On the other hand, parts of electronic devices contain gold, silver, aluminum and copper which can be sold after recycling.
Walker blames advertising and marketing for contributing to the electronic waste problem.
“Technology is being developed so quickly that we don’t have the capability to keep up with it.”
STU’s hidden E-waste chamber
Keeping up with technology is part of Dan Hurley’s job. The IT director said the university replaces 100 computers every year. Usually, the new computers arrive during summer, but when electronics break down in the middle of the academic year, Hurley needs a place to store them.
Under STU’s admission office, old laptops, overhead projectors and many DVD players find a home. They are joined by metres of cables, some floppy disks and even an old film projector that Hurley calls “’60s vintage.”
“You spent a lot of money on it, so you don’t just want to throw it in the garbage, that feels wrong. So people tend to want to hold on to it and then after a few years it’s really old and really useless to anyone,” he said.
“People don’t appreciate how rapidly technological equipment depreciates.”
Finding a place to recycle STU’s old electronics, especially the computers, is a challenge.
Fredericton’s landfill accepts electronics for disposal, but doesn’t recycle them because of the glass, plastics and toxins in electronics like CRT monitors.
In northeastern New Brunswick, landfills accept electronics for recycling. Residents in Saint John can bring old computers to an “e-waste disposal room” at UNBSJ. In Woodstock, a school project about electronic waste recycling became a real company, Atlantic E-Waste Solutions. People in Edmunston have access to a program called Resnet Recyclage which offers workshops to learn how to dissemble and build a computer with recycled parts.
But Hurley was looking for a location close to campus and found Computers for Schools in Fredericton’s industrial park.
Finding solutions
Computers for Schools is a nationwide organization led by the federal government. In every province and territory, Computers for Schools accepts and collects old computers from institutions like government offices, companies, law firms and St. Thomas.
Employees, technicians and volunteers sort and refurbish them. Program co-ordinator Roy Crawford said public and First Nation schools are the primary recipients, but libraries and non-profit organizations also receive repaired computers from them.
Crawford said it takes them three hours to repair a computer.
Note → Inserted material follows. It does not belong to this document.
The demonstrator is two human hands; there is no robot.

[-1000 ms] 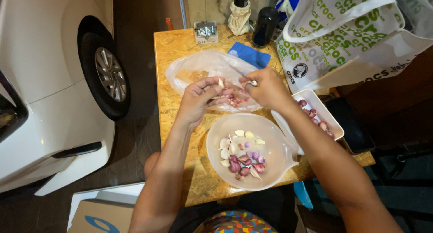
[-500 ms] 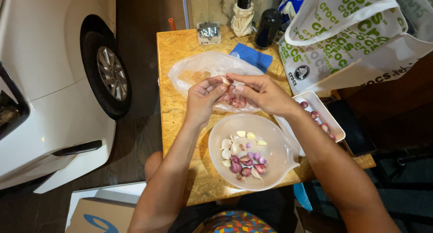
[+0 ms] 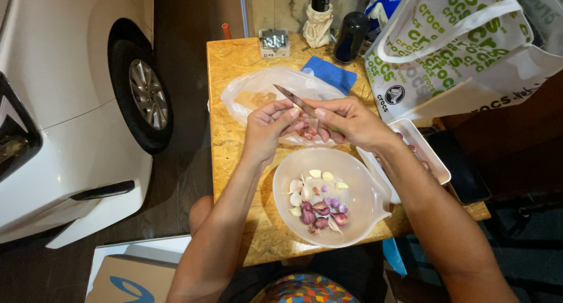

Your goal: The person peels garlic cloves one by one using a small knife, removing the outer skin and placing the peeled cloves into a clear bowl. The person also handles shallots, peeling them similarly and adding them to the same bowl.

Before one is shipped, the team makes sure everything is working.
Sometimes, they receive electronics and electronic equipment they can’t fix. Crawford said before electronics go to the landfill, Computer for Schools ships everything they can’t recycle to FCM Recyclage in Quebec, a recycling company that dismantles devices like CRT monitors or tube TVs.
Although Computers for Schools fix approximately 4,000 computers every year, few Fredericton residents know about the 20-year-old service.
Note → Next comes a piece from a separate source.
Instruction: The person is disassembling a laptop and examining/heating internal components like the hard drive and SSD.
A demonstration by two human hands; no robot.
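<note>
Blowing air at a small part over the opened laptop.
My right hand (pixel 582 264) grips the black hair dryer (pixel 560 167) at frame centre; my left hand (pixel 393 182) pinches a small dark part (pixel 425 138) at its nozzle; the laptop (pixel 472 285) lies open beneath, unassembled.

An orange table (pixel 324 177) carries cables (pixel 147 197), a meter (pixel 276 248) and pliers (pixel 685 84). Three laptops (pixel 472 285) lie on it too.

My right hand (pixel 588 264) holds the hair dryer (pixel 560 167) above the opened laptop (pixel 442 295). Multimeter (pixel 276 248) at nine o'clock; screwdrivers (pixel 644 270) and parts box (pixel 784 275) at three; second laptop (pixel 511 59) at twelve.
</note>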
“We’ve partnered with the Chamber of Commerce in the city in September. We did a collection day that helped to get the word out about us. Although even then people … thought it was just the city, just the Chamber, they didn’t realize we were part of it.”
At the moment, there are no regulations in place for New Brunswick. But the Environment Department is “working with stakeholders on the issue of developing an e-waste program,” Director of Communications Lisa Harrity wrote in an email.
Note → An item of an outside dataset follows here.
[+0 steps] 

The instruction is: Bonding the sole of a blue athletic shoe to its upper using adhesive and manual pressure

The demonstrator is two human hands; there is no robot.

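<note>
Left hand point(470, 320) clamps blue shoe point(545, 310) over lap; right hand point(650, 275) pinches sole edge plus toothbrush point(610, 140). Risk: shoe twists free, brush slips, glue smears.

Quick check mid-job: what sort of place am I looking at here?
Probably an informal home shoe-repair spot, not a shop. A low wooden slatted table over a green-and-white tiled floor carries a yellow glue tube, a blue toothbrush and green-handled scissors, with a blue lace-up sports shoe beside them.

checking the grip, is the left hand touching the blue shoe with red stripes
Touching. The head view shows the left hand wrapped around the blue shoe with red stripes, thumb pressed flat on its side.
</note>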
Crawford said it would be nice to have an end-of-life recycler in Fredericton, but with the coming e-waste regulations “we’re on the right path.”
He said the regulations should be targeted to everybody who has electronics and needs to dispose them.
“There should be an advertising or education campaign to let people know once the program is in place that the program is there.”
For Amanda Walker, the ideal e-waste program should make sure old electronic devices are recycled and not thrown out. She said a great way to start awareness campaigns would be schools.
“Because you have a concentration of people. You have 25 kids in a class … and if they are interested in it, they are going home and tell their parents and their siblings and then hopefully word of mouth travels.”